Directions
Transcribe exactly the line containing "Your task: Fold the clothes" and every line after it, through the end of the records below.

[Items listed in a dataset]

====

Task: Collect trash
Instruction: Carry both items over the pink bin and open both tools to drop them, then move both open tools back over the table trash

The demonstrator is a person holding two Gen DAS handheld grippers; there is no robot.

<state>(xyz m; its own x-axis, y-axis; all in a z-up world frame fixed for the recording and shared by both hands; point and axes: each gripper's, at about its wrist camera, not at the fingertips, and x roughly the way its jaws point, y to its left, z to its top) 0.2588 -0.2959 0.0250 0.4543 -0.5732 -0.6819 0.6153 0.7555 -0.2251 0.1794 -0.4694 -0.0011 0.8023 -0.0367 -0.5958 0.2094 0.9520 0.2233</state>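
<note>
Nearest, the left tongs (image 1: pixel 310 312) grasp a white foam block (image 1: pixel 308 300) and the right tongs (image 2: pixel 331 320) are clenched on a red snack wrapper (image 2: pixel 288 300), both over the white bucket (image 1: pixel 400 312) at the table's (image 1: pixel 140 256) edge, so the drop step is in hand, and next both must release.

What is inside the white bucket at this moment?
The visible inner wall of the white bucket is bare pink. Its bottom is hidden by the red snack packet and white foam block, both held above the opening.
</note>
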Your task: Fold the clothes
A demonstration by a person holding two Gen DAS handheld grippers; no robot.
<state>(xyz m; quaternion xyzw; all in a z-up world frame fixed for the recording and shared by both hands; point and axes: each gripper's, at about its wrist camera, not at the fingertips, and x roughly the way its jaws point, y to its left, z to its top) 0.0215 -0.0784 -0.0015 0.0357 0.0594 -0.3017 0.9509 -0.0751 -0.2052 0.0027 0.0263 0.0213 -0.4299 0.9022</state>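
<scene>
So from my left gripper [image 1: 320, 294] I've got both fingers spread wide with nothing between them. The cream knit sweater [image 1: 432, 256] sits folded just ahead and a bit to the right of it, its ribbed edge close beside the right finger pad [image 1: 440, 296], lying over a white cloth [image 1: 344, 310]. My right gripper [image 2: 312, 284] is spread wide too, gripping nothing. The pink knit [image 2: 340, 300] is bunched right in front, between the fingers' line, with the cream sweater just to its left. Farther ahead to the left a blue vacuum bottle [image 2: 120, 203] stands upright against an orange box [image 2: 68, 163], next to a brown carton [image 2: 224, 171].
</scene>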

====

The answer
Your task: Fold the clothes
A demonstration by a person holding two Gen DAS handheld grippers; no robot.
<state>(xyz m; quaternion xyzw; all in a z-up world frame fixed for the recording and shared by both hands; point and axes: each gripper's, at about its wrist camera, not at the fingertips, and x roughly the way its jaws point, y to its left, z to its top) 0.0215 -0.0784 -0.0015 0.0357 0.0594 -0.3017 0.9509 -0.0751 -0.2052 0.0027 0.0263 0.0213 -0.4299 0.9022</state>
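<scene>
So from my left gripper [image 1: 320, 294] I've got both fingers spread wide with nothing between them. The cream knit sweater [image 1: 432, 256] sits folded just ahead and a bit to the right of it, its ribbed edge close beside the right finger pad [image 1: 440, 296], lying over a white cloth [image 1: 344, 310]. My right gripper [image 2: 312, 284] is spread wide too, gripping nothing. The pink knit [image 2: 340, 300] is bunched right in front, between the fingers' line, with the cream sweater just to its left. Farther ahead to the left a blue vacuum bottle [image 2: 120, 203] stands upright against an orange box [image 2: 68, 163], next to a brown carton [image 2: 224, 171].
</scene>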

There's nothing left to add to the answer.